Federal authorities in Mexico have agreed to investigate a local police chief after fed-up villagers formed an enormous posse and took over a town in the southwest.

The exasperated head of Italy’s Center-Left bloc can’t reach a deal to form a new government, leading him to declare that “Only a mentally ill person could have a burning desire to govern right now."

A new study says commonly used pesticides disrupt brain function in Honey Bees in Europe and North America.  The research backs up the idea that pesticides are, at the very least, a component of Colony Collapse Disorder (CCD).

A Cricketer from New Zealand is mercilessly bashed;  Big news from The Rolling Stones;  And Brazil’s main Olympic Venue might be a death trap.   

Moscow is stepping up its swing to the authoritarian right.  Russian police raided the offices of Human Rights Watch, Greenpeace, and others in its crackdown on so-called “foreign agents” that have been critical of Vladimir Putin’s increasingly oppressive Kremlin.

Two top-level Bosnian Serb officials were convicted by the war crimes tribunal at The Hague and each sentenced to 22 years in prison.

China is admitting one of its navy ships fired on a Vietnamese fishing boat, but insists it was just firing flares.  Hanoi says the boat has severe fire damage in the latest provocative maritime confrontation between China and its neighbors.

An Argentine software company is undoubtedly annoying some in the UK with its new release:  A video game showing the Argentine police recapturing the Falkland Islands from British “terrorists”.

Japan and Australia are planning to sanction North Korea’s Foreign Trade Bank as part of the international crackdown on money going to fund Pyongyang’s nuclear program.

A Russian-born teen is reopening wounds over American adoptions of Russian kids, now banned in the Motherland.  He left his adoptive parents in America and returned to his birth family in a provincial town on the Volga River.

Toronto’s Conservative mayor Rob Ford is lashing out against reports he’s got a drinking problem, and it makes him prone to public drunkenness and embarrassing behavior.  Allies and the mayor’s brother are rising to his defense.

Italy’s Supreme Court chose double jeopardy and reversed the acquittal of American college student Amanda Knox in the former of her former roommate, Meredith Kercher.  Knox is vowing to fight the charges.

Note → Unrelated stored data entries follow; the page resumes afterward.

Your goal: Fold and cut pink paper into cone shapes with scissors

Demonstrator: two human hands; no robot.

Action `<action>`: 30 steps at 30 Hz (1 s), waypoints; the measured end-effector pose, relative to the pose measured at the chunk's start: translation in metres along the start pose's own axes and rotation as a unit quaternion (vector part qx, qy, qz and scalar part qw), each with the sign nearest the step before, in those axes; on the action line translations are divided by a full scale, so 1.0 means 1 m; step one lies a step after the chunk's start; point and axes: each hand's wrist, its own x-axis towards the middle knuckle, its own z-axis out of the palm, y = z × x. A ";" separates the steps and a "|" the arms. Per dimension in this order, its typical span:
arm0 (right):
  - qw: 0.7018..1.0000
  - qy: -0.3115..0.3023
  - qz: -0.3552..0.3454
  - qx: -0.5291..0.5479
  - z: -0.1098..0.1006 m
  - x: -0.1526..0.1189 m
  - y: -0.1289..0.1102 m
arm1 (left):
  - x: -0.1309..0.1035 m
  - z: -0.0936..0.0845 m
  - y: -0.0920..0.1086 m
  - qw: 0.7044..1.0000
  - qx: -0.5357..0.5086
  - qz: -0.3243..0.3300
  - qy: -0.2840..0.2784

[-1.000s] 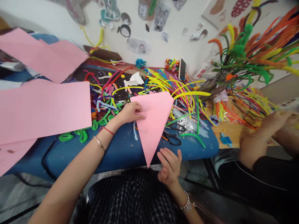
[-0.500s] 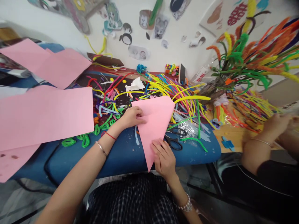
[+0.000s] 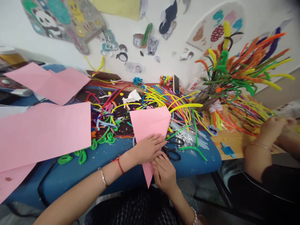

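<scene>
One folded pink paper (image 3: 151, 122) is covered by the flattened left hand (image 3: 148, 148) and pressed at its edge by the curled right hand (image 3: 165, 170).

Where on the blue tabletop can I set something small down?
Bare blue tabletop shows right of the right hand, before the scissors, and between the green loops and left forearm. It's crowded behind the folded pink paper, where yellow pipe cleaners and scraps lie.
</scene>
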 end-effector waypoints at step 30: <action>0.995 -0.056 -0.047 -0.068 -0.007 -0.010 -0.010 | 0.106 0.007 -0.053 0.997 0.067 -0.014 0.023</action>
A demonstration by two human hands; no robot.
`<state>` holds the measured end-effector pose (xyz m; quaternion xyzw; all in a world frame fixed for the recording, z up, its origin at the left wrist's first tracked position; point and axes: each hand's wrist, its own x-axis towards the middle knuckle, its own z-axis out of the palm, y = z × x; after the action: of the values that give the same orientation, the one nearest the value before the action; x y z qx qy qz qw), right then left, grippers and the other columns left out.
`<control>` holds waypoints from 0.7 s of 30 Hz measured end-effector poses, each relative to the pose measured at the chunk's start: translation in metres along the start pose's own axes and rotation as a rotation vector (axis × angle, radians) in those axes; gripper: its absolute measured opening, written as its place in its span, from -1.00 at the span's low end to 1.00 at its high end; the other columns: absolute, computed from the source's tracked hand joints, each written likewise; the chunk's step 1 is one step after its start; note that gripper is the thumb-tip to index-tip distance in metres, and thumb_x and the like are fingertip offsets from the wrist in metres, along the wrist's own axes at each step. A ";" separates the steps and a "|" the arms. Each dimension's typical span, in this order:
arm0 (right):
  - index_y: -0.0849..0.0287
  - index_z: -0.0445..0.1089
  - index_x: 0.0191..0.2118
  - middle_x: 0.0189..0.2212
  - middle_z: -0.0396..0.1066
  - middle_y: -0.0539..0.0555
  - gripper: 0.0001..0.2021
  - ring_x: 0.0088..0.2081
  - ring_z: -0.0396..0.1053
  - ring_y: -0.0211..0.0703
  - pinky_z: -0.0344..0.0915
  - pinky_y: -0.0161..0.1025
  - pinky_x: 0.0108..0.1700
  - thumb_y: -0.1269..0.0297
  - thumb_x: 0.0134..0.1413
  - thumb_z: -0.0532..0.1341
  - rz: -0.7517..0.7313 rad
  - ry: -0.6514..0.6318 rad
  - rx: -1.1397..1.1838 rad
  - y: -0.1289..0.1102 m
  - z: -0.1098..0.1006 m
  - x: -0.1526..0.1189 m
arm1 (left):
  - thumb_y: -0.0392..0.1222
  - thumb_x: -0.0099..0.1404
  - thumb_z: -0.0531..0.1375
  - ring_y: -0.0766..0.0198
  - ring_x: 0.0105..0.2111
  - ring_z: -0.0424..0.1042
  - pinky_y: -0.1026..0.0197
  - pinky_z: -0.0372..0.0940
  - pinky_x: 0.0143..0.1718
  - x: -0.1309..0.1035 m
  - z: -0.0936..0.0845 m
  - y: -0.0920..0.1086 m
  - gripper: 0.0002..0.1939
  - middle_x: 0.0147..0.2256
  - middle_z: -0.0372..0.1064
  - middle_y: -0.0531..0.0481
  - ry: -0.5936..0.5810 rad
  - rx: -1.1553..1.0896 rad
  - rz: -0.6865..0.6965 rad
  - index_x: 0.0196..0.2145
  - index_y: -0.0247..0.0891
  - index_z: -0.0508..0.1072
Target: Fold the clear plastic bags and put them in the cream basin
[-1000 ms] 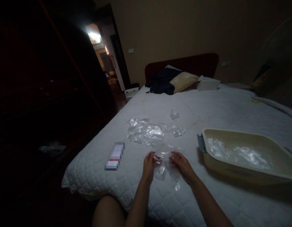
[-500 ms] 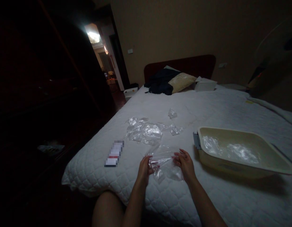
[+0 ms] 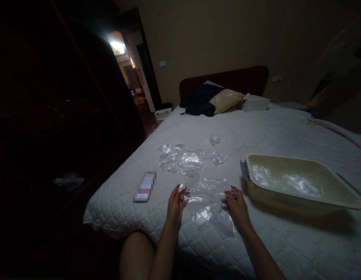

Representatives from Syria’s opposition have replaced the regime of Bashar al-Assad at the table of the Arab League Summit in Qatar.  It’s a major blow to Assad’s legitimacy in the 2 year civil war.

The government of Scotland has given its approval to a A$333 Million wind farm project.  The decision immediately angered American real estate developer and TV personality Donald Trump who claims the turbines will spoil the view from a golf course.

The Pentagon is condemning North Korea for ordering its artillery and rocket units to prepare to target US bases in Hawaii, Guam, and the United States mainland.  The threats come as new economic sanctions against the North kick in.

The President of the European Parliament says the Cyprus bailout deal was negotiated in a way that “lacked transparency, democratic accountability and were badly communicated.”  Martin Schultz says this "is no way to do business in Europe."

A hunger strike is spreading at America’s most-notorious military prison;  No foul play in a Russian tycoon’s death, but plenty of dead fowl in China;  Brazilian Grocery store take a stand to protect the dwindling rain forest.